“We brought nothing into this world, nor have we the power to take anything out. If we have food and clothing we have all that we need” (1 Timothy 6:7-8).
This is a truth that Terri and I really experienced when we walked the Camino. As I mentioned in past blog entries, what slowly sinks in as you walk the Camino de Santiago is how beautiful and simple life can be without the accumulation of all those things we call wealth. The Camino experience is beautiful in this way. It strips away things and you live a very uncluttered life for 5 or 6 weeks.
I wish I could say that I was able to maintain this way of living once we returned back home. It is a struggle not being dominated by consumerism, the desire to have, accumulate, and consume things. I would like to say that I have made some progress but this is a life long battle in the culture we live in. Any movement toward the more simple life is counter to the major drives of our society. And it takes some conviction and strong beliefs to resist the pull of our world of things and their accumulation.
One of the coolest aspects about the Camino, is walking this simple life with so many people doing the same thing. We all experienced the stripping away of things and this naturally frees you to experience the more important elements of human life, the company of fellow Camino walkers, friendship, conversation, contemplation, prayer. Life’s true treasures.
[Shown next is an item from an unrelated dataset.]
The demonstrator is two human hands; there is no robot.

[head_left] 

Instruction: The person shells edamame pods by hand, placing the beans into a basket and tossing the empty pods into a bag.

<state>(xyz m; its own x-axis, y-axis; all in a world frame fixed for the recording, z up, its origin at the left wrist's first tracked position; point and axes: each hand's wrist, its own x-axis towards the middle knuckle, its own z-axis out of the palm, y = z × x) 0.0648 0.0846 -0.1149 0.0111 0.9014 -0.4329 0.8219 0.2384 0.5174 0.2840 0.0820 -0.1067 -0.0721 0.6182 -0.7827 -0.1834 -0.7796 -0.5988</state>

I will leave you with this last quote that I think is a good one for us all to ponder when we consider what is the true meaning of “wealth”.
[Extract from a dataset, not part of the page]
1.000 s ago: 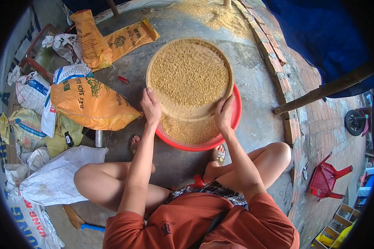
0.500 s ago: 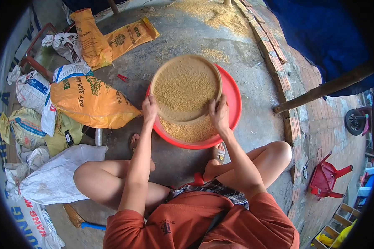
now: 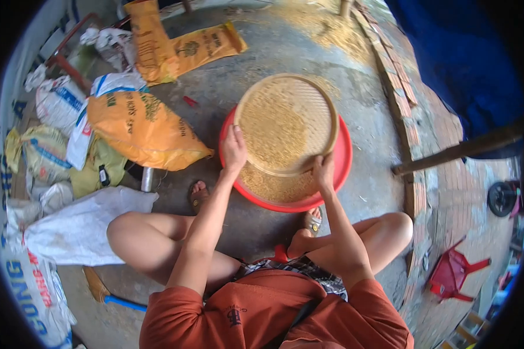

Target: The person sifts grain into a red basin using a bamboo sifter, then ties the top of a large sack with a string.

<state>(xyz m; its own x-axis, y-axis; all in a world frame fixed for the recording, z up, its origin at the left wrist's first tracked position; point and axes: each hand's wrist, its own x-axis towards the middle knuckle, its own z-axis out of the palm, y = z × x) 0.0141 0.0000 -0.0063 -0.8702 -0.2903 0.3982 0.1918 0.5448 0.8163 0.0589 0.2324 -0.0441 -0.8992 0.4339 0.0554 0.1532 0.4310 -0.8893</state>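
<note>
I hold a round woven sieve (image 3: 308,110) full of unhusked rice grain (image 3: 271,131) with both hands. My left hand (image 3: 234,149) grips its left rim and my right hand (image 3: 324,170) grips its near right rim. The sieve hovers over a red plastic basin (image 3: 343,157) on the concrete floor. Sifted grain (image 3: 276,187) lies heaped in the basin below the sieve. I sit low with my knees spread either side of the basin.
A full orange sack (image 3: 145,131) lies left of the basin, with more sacks (image 3: 58,104) and a white bag (image 3: 81,227) behind it. A brick kerb (image 3: 399,93) runs along the right. A wooden pole (image 3: 460,150) and a red plastic chair (image 3: 454,273) are at right. Loose grain (image 3: 326,26) lies at the far end.
The sieve has swung back from far out and to the right, now sitting centred over the red basin. The grain in it has shifted towards the left. My view moved slightly.
</note>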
“What if we were to expand our definition of wealth to include those things that grow only in time—time to walk in the park, time to take a nap, time to play with children, to read a good book, to dance, to put our hands in the garden, to cook playful meals with friends, to paint, to sing, to meditate, to keep a journal. What if we were to live, for even a few hours, without spending money, cultivating time instead as our most precious resource?” (Sabbath by Wayne Muller).
I was thinking of the saying today of how “time heals all”. It seems to me right now that time is what I am going to need. Time to heal. You see three weeks ago I tore my right quadricep muscle hiking! My hiking days are over for now. I need time to heal.
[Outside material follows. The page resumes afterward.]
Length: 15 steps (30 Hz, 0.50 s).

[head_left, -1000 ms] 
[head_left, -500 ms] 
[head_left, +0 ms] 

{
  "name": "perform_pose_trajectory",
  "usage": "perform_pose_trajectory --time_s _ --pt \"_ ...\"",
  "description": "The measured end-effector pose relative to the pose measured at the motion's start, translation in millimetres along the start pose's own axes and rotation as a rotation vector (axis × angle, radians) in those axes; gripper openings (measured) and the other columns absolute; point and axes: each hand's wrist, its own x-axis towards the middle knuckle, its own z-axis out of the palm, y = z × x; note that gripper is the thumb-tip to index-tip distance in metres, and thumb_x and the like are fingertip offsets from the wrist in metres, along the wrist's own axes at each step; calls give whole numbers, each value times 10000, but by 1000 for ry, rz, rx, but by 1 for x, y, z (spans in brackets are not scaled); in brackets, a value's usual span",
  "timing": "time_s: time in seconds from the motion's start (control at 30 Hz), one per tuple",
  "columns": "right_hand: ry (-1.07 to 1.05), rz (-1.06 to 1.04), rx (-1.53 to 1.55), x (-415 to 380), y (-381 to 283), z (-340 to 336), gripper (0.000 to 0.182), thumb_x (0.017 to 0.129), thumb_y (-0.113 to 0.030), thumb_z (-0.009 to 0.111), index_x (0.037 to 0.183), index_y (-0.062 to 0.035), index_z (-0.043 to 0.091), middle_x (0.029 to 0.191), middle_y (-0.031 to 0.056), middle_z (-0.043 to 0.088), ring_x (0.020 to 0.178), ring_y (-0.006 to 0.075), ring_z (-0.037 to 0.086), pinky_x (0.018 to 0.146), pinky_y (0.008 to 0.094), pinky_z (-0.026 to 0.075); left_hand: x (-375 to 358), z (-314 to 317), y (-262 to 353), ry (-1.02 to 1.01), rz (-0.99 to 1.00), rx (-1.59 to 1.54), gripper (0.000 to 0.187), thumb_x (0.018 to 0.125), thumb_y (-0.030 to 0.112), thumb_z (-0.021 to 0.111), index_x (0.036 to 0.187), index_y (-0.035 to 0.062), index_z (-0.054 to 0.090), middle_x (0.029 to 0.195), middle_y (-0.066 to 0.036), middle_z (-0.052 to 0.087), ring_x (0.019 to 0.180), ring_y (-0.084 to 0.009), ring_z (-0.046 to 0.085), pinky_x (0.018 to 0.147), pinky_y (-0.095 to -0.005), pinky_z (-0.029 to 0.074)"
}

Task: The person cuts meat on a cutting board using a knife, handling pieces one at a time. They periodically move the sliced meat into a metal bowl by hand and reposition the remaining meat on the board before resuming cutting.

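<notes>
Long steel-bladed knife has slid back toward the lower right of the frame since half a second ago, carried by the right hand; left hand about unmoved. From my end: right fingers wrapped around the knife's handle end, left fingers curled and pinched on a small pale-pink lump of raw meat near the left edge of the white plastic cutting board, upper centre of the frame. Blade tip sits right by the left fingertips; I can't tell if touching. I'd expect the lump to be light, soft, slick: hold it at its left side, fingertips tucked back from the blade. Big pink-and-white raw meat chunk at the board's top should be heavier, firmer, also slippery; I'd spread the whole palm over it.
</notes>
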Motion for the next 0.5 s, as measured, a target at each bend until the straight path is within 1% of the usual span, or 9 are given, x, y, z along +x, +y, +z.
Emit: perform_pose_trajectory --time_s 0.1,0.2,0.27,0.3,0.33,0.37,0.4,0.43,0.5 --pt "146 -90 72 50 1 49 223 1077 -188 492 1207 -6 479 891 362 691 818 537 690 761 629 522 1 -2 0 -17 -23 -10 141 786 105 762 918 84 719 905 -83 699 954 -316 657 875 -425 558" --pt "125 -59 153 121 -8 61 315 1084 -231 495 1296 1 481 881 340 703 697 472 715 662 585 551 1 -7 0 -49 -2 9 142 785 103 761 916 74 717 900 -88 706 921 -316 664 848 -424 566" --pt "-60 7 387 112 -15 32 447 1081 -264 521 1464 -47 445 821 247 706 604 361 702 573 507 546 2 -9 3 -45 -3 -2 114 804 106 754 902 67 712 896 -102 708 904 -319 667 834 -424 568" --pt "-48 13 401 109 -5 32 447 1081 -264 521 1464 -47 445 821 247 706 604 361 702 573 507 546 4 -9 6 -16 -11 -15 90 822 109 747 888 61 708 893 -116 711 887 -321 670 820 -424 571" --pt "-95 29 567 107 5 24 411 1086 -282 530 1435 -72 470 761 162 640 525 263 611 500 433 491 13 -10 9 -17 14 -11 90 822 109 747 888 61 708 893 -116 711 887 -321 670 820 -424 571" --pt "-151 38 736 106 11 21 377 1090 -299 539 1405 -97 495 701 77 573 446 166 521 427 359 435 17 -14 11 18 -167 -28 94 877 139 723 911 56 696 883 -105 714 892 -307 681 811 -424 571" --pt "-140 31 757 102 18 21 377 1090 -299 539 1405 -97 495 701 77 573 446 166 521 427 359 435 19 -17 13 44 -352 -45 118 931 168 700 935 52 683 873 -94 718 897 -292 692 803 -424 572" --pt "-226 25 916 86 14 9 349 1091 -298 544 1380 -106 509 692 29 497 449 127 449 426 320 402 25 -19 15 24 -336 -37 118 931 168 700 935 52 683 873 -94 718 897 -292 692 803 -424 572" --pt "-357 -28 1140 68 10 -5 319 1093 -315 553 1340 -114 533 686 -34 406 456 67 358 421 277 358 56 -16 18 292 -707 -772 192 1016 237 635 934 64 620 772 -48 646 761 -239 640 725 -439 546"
Since I retired a year ago, I have been very active. One of my goals of retirement was to spend more time outdoors than indoors. I would say I did a very good job of that for the first year of my retirement with the Camino and hiking every week since I returned. It has been wonderful. I have really enjoyed spending time outdoors. I now realize that I need time to heal and my time outdoors in going to be limited.
It is interesting to me to see what happens to us as time passes. Taking on this long walk across Spain required one to commit a lot of time. It takes a good 5 weeks to walk it. That is a big commitment of time. Time does indeed heal and change us. I know for Terri and I this long break in our “regular daily lives” to walk the Camino definitely changed us both in many very positive ways, which I have brought out in this blog. Time is a good remedy for many things in our lives.
This leg injury I have is serious and is going to take quite a bit of time to heal (my physical therapist tells me it will be eight months to be fully recovered). I guess I will need to learn how to be more patient with myself. I will need to respect that it is going to take time. I can not rush it or I will re-injure myself and set myself back.
I am starting to understand that this is a test for me now.
Can I slow down and let time teach me “its wisdom”?
I look forward to what I am going to learn!
When one takes on a 500 mile walk like the Camino de Santiago, there is no doubt that it takes a lot of “Blood, Sweat and Tears” to reach “finish line” at the Cathedral in Santiago de Compostela. Thankfully though, we did not shed any blood on the Camino, but we did a bit of perspiring and even shedding of a few tears (mostly of joy when we reached the end).
We had a lot of hot weather the first 2 weeks of our walk and indeed found ourselves often soaked in sweat at the end of our day’s walk. The benefits of exercising are well documented on what it does for our overall health but you may not be aware there are also many health benefits when we sweat. Maybe that is why the “hot yoga” has been so popular these days?
Our skin is the largest organ of our body and like all our organs it plays an important role in our health. Of course, the most obvious benefit of sweating is how important it is in regulating our body temperature so we don’t overheat. One other benefit of sweating that I was not aware of is that sweating also expels toxins that build up in our body. It also turns out that our “sweat detoxification” supports proper immune function and helps prevent diseases related to toxic overload.
So if sweating was good for us what about those tears? Turns out they are also important for our health as well! In fact, one article in the New York Times called them our “emotional sweat”. It turns out that in addition to keeping our eyes from drying out; they also help remove toxins from out body. Tears remove the toxins that build up from stress.
In reflecting on this I can see now how important the Camino can be in helping us remove the “toxins” in our life. As I mentioned in the past, walking that long of time you can really gain clarity in your thinking (getting out the toxins in our mind), little did I know it also literally helps remove the toxins in our body through our sweat and tears!